‘Did you ever have an affair?’
‘No. I never even got close. There were women I thought were good sorts back when the kids were little and you were totally focused on them. Fantasised about them, I guess. Maybe in another world, if things were going wrong for us, I might have made a mistake. But not in this life.’ He said this with a dreamy pleasure, secure in the knowledge that he had nothing to confess.
‘I kissed Peter Loman behind the house at that huge Christmas party they had.’
‘You what?’
‘Kissed him. A real kiss. I wanted to. He didn’t force me or anything.’ She didn’t know why she had the need to tell him this.
‘Jesus Christ!’ Dimple stopped in the middle of the pavement and looked at her. ‘While I was in the party? You were kissing that self-important dickhead? And you never told me? Not until now?’
‘Sorry.’ She looked at him. His face looked like it might burst.
‘Sorry? Fuck!’
‘It was just a kiss.’
‘Just? It’s never just an anything. It’s not what you did — it’s the fact you did it.’
‘I’m still here, aren’t I?’
‘Fucken hell. Makes me look like an idiot. My wife’s out the back of the party having it away with another bloke, and I’m off drinking with the boys. I would never have guessed. Couldn’t imagine you were capable of that level of betrayal.’
‘Oh, Dimple. Come on. I was young. I was lonely, and I kissed a guy. Not good, but not the worst thing in the world.’

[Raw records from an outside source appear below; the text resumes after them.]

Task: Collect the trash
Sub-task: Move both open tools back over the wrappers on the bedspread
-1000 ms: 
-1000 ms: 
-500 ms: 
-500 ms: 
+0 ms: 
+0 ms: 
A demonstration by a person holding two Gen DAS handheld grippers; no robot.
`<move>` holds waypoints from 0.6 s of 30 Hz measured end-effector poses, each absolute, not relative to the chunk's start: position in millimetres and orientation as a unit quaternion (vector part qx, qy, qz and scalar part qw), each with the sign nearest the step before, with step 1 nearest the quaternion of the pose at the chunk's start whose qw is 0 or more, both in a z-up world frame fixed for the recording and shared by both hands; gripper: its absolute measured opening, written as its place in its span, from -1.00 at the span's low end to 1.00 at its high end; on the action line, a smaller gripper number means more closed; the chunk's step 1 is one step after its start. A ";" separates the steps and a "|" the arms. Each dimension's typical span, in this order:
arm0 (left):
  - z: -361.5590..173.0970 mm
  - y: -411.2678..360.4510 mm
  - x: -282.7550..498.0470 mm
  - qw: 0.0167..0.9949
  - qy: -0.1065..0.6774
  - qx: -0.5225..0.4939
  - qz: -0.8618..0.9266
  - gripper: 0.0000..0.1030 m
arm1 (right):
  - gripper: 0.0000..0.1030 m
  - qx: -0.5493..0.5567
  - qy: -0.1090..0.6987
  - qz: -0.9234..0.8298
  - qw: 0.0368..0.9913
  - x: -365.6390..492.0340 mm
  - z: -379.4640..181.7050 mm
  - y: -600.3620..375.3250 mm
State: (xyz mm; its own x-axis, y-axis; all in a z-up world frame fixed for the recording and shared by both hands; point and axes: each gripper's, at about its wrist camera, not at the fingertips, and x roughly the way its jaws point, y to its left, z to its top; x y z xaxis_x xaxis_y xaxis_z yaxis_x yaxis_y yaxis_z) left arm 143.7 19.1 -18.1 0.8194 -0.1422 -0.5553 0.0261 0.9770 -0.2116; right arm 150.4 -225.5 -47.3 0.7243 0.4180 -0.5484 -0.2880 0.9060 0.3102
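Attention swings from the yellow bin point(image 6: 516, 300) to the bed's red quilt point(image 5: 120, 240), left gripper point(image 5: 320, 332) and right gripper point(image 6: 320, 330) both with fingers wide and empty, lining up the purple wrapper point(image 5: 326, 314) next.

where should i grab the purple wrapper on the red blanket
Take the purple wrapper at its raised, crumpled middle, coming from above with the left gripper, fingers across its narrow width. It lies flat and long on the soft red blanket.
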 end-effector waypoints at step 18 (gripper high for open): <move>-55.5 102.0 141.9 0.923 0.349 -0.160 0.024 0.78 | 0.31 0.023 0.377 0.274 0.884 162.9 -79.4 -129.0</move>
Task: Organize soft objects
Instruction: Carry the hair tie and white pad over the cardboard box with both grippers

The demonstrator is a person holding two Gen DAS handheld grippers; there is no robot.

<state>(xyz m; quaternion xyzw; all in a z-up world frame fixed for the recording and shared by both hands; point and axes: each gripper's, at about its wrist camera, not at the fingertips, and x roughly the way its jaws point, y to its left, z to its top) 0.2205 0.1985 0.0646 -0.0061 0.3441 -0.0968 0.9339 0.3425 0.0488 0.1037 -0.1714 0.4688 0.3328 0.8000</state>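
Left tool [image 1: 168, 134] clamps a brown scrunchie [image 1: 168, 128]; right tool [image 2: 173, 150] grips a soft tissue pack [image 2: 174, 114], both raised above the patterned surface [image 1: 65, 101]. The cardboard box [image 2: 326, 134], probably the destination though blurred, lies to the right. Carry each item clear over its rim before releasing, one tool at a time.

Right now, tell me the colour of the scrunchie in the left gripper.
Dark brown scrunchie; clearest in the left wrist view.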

He looked at her carefully, and the fire went out of his indignation. ‘I guess not. You never know, I might have been promiscuous if I’d known.’
‘Would you?’
He walked forward and she joined him, taking his hand again.
‘No.’
‘I had to do it. You were so caught up in yourself and the farm and the big future you were working on. I felt like I didn’t exist. I was ashamed afterwards, but it did the trick. I knew I existed after that.’
‘I’ll punch him in the face next time I see him.’
‘For something that happened twenty years ago?’
‘Yes. And for making a fool of me. I don’t imagine his wife ever kisses him. Too worried about her make-up or whatever.’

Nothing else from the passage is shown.